ROE or return on equity is a useful tool to assess how effectively a company can generate returns on the investment it received from its shareholders. In other words, it is a profitability ratio which measures the rate of return on the capital provided by the company’s shareholders.
Return on equity can be calculated by using the formula:
Return on Equity = Net Profit (from continuing operations) ÷ Shareholders’ Equity
So, based on the above formula, the ROE for Mistras Group is:
9.5% = US$19m ÷ US$199m (Based on the trailing twelve months to December 2024).
The ‘return’ is the profit over the last twelve months. So, this means that for every $1 of its shareholder’s investments, the company generates a profit of $0.10.
Check out our latest analysis for Mistras Group
So far, we’ve learned that ROE is a measure of a company’s profitability. Based on how much of its profits the company chooses to reinvest or “retain”, we are then able to evaluate a company’s future ability to generate profits. Generally speaking, other things being equal, firms with a high return on equity and profit retention, have a higher growth rate than firms that don’t share these attributes.

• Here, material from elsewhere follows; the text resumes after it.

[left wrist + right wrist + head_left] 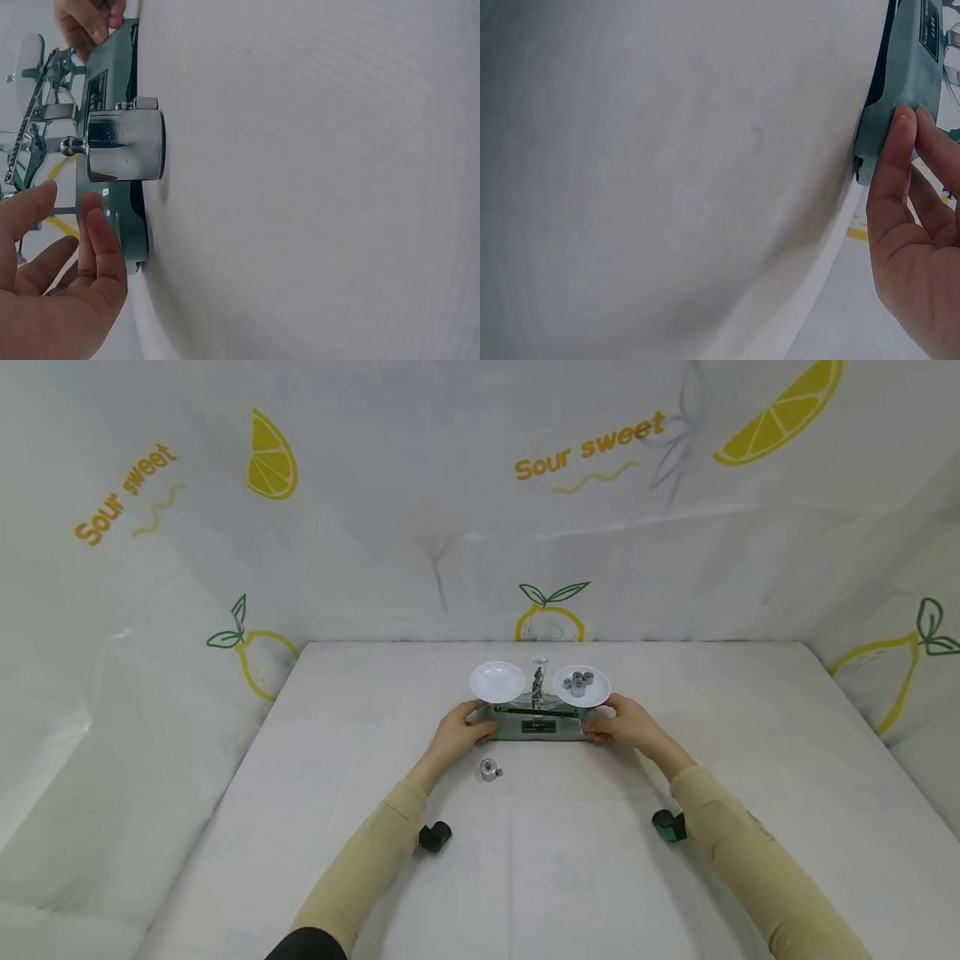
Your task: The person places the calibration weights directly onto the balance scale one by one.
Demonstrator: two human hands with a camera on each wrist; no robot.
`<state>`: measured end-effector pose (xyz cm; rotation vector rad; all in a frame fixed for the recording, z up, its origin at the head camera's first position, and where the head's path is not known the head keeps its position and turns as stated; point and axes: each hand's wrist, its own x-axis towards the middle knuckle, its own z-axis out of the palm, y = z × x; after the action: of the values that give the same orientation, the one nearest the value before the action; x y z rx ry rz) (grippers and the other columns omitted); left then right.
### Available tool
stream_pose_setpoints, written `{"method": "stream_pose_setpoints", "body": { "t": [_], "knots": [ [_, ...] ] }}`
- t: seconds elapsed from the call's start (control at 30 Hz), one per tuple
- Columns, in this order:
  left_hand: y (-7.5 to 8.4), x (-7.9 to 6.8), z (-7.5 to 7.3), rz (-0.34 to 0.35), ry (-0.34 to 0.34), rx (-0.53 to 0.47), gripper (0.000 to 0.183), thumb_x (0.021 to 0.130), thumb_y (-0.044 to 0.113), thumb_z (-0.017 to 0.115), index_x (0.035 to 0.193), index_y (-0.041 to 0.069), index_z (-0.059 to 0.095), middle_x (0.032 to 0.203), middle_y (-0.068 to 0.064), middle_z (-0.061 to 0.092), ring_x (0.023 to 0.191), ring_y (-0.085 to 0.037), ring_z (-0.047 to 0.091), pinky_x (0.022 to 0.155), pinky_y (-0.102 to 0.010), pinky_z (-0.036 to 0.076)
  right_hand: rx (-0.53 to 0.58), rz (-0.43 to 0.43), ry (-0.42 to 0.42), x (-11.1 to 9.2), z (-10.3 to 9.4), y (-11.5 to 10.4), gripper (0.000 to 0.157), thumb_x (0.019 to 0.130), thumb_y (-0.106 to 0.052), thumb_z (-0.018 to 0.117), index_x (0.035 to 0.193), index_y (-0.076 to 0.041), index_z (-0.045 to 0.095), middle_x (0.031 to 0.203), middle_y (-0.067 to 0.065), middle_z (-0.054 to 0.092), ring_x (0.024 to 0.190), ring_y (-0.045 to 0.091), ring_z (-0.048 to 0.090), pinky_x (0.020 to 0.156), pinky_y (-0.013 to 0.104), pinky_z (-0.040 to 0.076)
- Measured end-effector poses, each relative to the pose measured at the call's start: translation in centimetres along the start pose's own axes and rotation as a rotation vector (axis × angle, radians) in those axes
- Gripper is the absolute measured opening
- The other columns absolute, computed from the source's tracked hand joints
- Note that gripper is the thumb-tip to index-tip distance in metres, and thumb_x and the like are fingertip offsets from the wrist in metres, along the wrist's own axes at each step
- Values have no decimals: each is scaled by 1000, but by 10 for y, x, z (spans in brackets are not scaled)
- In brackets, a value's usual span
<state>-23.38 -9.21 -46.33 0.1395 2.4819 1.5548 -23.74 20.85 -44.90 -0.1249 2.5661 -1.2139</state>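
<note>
A green-grey balance scale [517, 727] stands near the back of the table, its beam sloping slightly down to the right. The left hand [468, 727] grips the left end of its base. At the opposite end the right hand [626, 724] holds the base, fingertips against the corner as the right wrist view shows. Several small metal weights [578, 688] sit on the white right pan [602, 693]. The left pan [497, 681] is white too. In front of the base stands a shiny cylindrical weight [124, 146] with a knob, a smaller weight [146, 103] beside it.
The white table [540, 860] spreads out in front of the scale. Behind it rises a white backdrop [405, 527] printed with lemons and lettering. Black camera mounts [435, 837] show at both wrists.
</note>
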Motion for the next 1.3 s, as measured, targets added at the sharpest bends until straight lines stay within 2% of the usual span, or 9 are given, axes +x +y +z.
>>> {"method": "stream_pose_setpoints", "body": {
  "t": [0.1,0.23,0.37,0.5,0.67,0.8,1.03,1.3],
  "knots": [
    [3,-5,-2,19,-14,1,52,86,26,66,133,11,50,118,-12,61,78,-12,66,71,-24,52,-13,-3,3,0,0,0,61,85,-20,66,134,6,41,123,26,54,74,8,63,83,31,48],
    [5,-14,-6,23,-39,-7,49,86,28,65,129,10,52,128,-11,55,83,-14,65,74,-26,53,-8,-2,-1,-2,0,-1,61,85,-19,66,134,7,40,120,26,55,72,8,63,85,33,47],
    [7,-24,-12,21,-61,14,43,86,28,66,123,9,56,123,-9,59,87,-16,63,75,-29,53,-4,-3,-3,-2,1,-2,62,85,-19,66,134,8,40,118,26,56,72,8,62,87,35,45],
    [8,-35,-16,30,-123,88,39,84,29,67,119,12,59,121,-5,61,92,-15,61,74,-28,50,-5,-9,1,-2,1,-2,61,85,-19,66,133,8,40,119,26,56,71,8,62,85,34,46],
    [6,-43,-16,90,-190,145,38,82,25,71,114,8,61,118,-9,62,89,-14,63,71,-25,49,-9,-11,8,-2,0,-1,59,85,-20,67,131,7,42,116,25,58,71,7,62,86,35,45],
    [4,-45,-13,95,-190,169,35,79,22,73,109,7,63,111,-10,65,84,-12,63,67,-23,49,-15,-17,9,-1,0,-1,58,85,-21,67,130,7,43,113,23,59,71,7,62,90,37,42],
    [1,-47,-10,89,-183,211,29,75,19,76,100,9,66,96,-5,67,77,-9,58,65,-22,47,-3,-31,4,-1,0,0,57,85,-19,66,130,7,43,117,25,56,71,7,62,85,33,45],
    [-2,-48,-10,64,-201,207,27,75,20,77,98,11,66,85,-2,65,73,-9,56,65,-22,46,15,-22,4,-1,2,-2,59,86,-19,65,132,7,41,118,26,55,72,8,62,79,28,48]
  ]
}}
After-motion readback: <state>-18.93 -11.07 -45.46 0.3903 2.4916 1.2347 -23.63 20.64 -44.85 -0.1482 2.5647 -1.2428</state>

When you first look at it, Mistras Group’s ROE doesn’t look that attractive. Next, when compared to the average industry ROE of 21%, the company’s ROE leaves us feeling even less enthusiastic. Despite this, surprisingly, Mistras Group saw an exceptional 61% net income growth over the past five years. Therefore, there could be other reasons behind this growth. Such as – high earnings retention or an efficient management in place.
As a next step, we compared Mistras Group’s net income growth with the industry, and pleasingly, we found that the growth seen by the company is higher than the average industry growth of 11%.

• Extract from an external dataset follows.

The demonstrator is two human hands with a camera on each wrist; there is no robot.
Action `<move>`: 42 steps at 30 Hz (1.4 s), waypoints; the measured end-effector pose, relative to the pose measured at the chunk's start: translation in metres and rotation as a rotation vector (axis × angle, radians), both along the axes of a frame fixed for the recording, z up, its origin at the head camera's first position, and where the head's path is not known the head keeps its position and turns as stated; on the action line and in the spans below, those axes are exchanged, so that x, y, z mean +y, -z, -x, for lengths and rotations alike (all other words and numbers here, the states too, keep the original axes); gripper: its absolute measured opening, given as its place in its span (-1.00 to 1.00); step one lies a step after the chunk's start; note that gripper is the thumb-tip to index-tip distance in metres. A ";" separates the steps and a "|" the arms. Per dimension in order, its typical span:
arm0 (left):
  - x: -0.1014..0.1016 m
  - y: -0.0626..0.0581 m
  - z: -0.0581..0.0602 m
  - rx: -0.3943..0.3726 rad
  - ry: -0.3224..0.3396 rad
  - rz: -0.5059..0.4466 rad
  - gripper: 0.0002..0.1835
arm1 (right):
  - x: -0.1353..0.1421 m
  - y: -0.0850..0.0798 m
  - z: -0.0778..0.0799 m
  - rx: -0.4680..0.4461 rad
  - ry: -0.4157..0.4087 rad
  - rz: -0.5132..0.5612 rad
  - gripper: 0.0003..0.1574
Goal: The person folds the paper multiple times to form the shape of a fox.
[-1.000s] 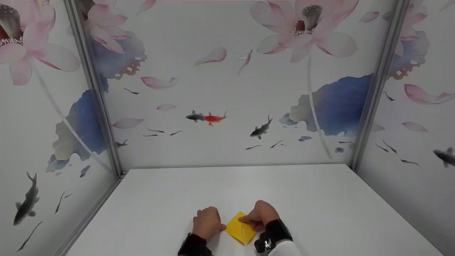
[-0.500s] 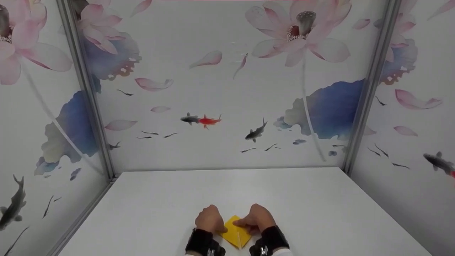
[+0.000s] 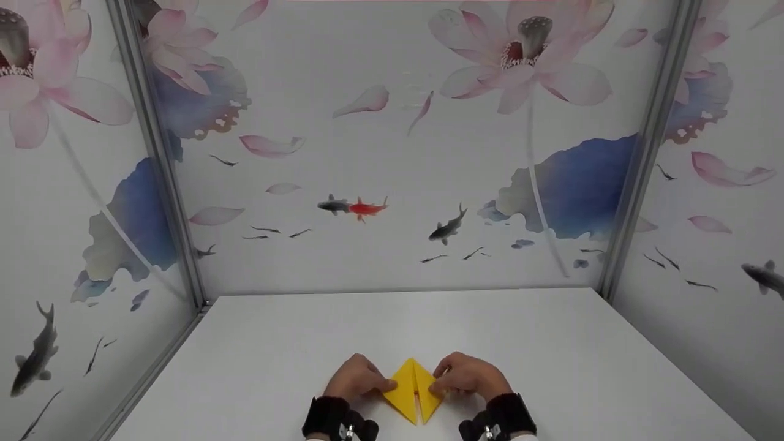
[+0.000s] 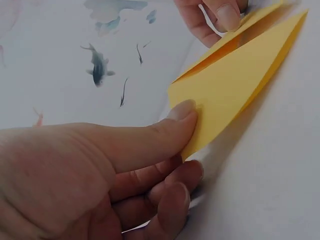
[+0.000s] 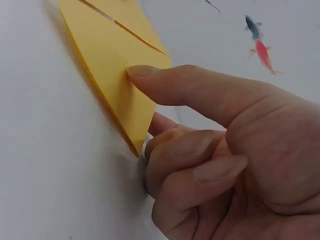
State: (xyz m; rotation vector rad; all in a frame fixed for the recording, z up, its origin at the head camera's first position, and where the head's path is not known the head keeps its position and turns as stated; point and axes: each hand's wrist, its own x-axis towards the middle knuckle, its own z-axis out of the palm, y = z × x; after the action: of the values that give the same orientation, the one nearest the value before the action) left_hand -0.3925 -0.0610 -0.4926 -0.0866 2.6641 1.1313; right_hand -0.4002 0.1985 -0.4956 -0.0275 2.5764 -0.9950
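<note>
A folded yellow sheet of paper, diamond-shaped with two flaps meeting along a middle slit, is held between both hands just over the white table. My left hand pinches its left corner, thumb on top and fingers curled beneath. At the right corner, my right hand pinches it the same way. In the left wrist view the paper is tilted, its slit partly gaping. The right wrist view shows the right thumb pressing on the paper's face; the fingertips behind it are partly hidden.
The white tabletop spreads around the hands. White panels with printed lotus flowers and fish, such as the back wall, enclose it on three sides, joined by grey metal posts. Black straps with cameras sit on both wrists.
The right hand has shifted from the paper's upper middle to its right corner. Both flaps now show with the slit between them, and the hands are farther apart than half a second ago.
</note>
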 end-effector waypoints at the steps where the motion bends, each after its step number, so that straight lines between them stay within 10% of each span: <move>1: 0.000 0.001 0.001 -0.001 -0.006 -0.015 -0.65 | 0.001 0.001 0.000 0.005 0.005 0.005 -0.67; 24: -0.039 0.012 0.012 0.034 0.296 -0.291 -0.81 | 0.025 0.015 0.003 0.097 -0.110 0.397 -0.72; 31: -0.045 0.012 0.012 -0.016 0.322 -0.403 -0.65 | 0.032 0.016 0.004 0.054 -0.118 0.480 -0.62; 42: -0.035 0.014 0.014 0.141 0.282 -0.486 -0.81 | 0.034 0.012 0.006 0.146 -0.186 0.517 -0.73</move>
State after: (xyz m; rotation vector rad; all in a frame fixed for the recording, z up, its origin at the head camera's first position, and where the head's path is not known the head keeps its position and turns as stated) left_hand -0.4069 -0.0958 -0.5071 0.4537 2.3291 1.6863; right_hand -0.4063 0.2322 -0.5079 -0.4809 2.3093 -1.5995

Earnings growth is an important metric to consider when valuing a stock. The investor should try to establish if the expected growth or decline in earnings, whichever the case may be, is priced in. By doing so, they will have an idea if the stock is headed into clear blue waters or if swampy waters await. One good indicator of expected earnings growth is the P/E ratio which determines the price the market is willing to pay for a stock based on its earnings prospects. So, you may want to check if Mistras Group is trading on a high P/E or a low P/E, relative to its industry.